On December 5, 2016, in Bartolotta v. Dunkin’ Brands Group, Inc. et al., 16 CV 4137, Judge Thomas Durkin of the U.S. District Court for the Northern District of Illinois ruled that a Dunkin’ Donuts franchise in Illinois that collected a high rate of sales tax (6.25 percent plus applicable local tax) on sales of coffee bags, rather than the low rate of tax (1 percent plus applicable local tax), did not violate the Illinois Consumer Fraud and Deceptive Business Practices Act nor was it negligent misrepresentation. Basically, the franchise store followed the Illinois Department of Revenue regulations on food sales, and based on the store’s interpretation of these regulations, collected and remitted the high rate of tax. The plaintiff challenged that interpretation, as well as whether the regulations clearly reflected Illinois law. The court found that the store’s interpretation of the regulations was likely more correct than the plaintiff’s, or at least was reasonable, and that a consumer fraud act violation cannot be maintained against a business following the regulations or taking a reasonable interpretation of the regulations.

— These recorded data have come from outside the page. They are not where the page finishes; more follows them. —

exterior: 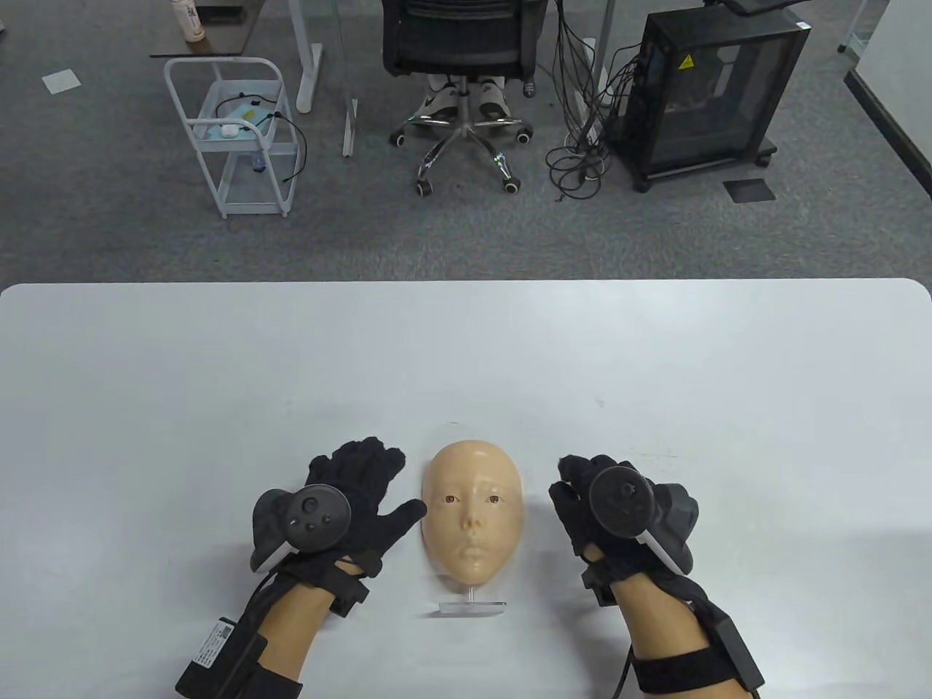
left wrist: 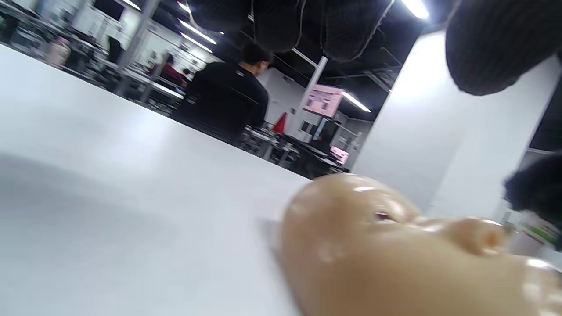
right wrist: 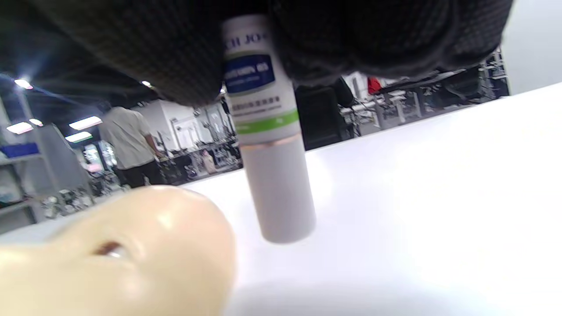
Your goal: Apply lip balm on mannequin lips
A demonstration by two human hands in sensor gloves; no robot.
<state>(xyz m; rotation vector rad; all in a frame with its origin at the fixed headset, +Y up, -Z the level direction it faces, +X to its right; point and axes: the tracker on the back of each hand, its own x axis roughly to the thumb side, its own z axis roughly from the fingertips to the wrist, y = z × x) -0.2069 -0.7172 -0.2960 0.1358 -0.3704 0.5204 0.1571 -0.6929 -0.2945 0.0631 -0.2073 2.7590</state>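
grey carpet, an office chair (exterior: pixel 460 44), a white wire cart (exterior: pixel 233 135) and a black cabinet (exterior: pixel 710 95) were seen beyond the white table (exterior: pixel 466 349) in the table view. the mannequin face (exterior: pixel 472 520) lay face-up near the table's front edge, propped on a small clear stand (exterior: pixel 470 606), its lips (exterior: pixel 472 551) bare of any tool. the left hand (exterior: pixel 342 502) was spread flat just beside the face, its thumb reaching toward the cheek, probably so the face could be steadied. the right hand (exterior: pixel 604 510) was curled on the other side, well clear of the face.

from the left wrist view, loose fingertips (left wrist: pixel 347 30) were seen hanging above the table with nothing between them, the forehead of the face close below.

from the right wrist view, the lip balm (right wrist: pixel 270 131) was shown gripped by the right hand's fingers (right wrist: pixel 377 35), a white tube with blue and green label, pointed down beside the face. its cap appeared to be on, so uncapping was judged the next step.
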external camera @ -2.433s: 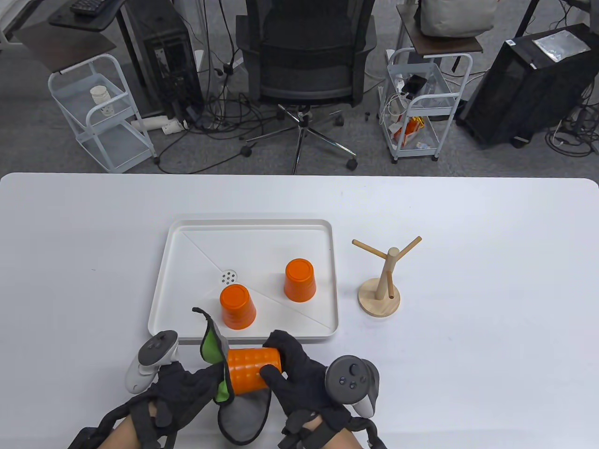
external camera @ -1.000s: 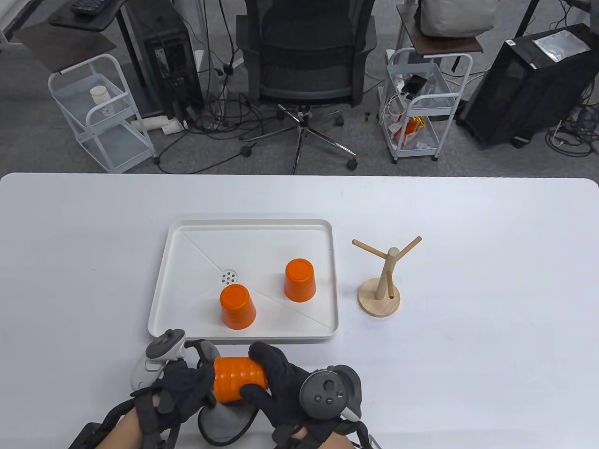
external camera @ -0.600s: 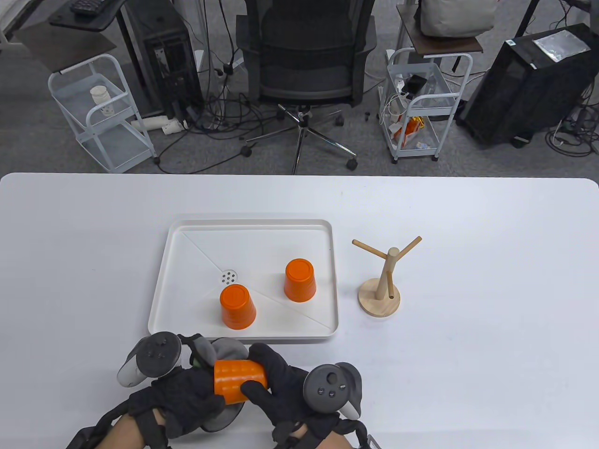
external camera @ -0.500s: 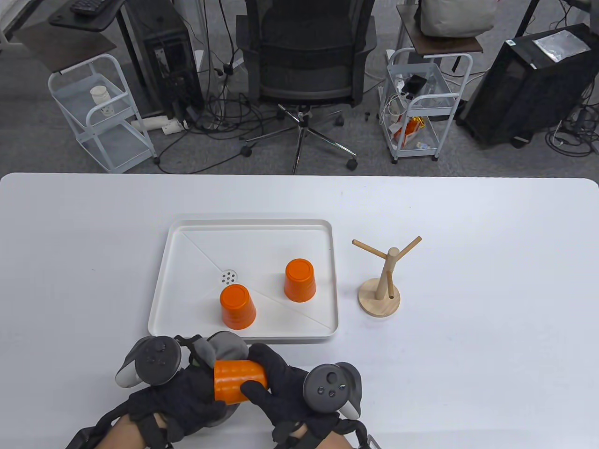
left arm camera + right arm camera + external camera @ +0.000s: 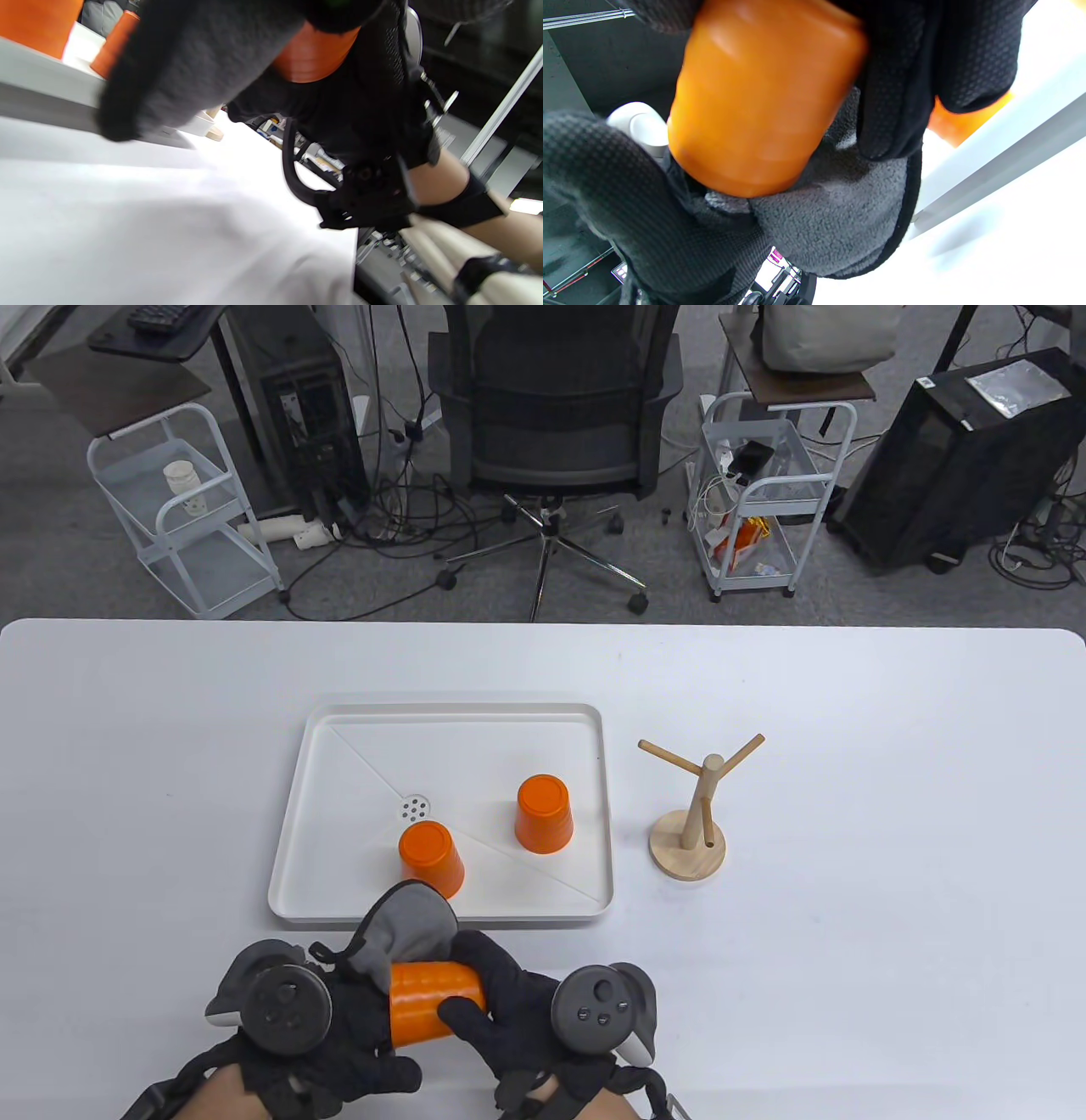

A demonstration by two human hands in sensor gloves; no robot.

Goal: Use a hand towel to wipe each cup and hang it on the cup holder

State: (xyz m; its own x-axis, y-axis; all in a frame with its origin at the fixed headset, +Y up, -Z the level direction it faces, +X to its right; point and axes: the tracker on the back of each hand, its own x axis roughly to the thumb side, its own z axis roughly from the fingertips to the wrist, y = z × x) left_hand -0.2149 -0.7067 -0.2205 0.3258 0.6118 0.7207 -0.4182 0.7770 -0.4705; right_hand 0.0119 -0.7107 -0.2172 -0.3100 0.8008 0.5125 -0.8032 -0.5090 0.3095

The U.S. District Court for the Northern District of Illinois also observed that if the store had not collected the high rate of tax and was later determined to be wrong, it would have to pay the difference to the state. As a result, the court stated: “It is simply not fraud or an unfair business practice for the Store to follow this conservative practice, even if the Store’s interpretation of the regulation is incorrect and the lower 1% tax could have been imposed.” Notably, the court also suggested that because the plaintiff voluntarily paid the tax, the voluntary payment doctrine could have barred the claim.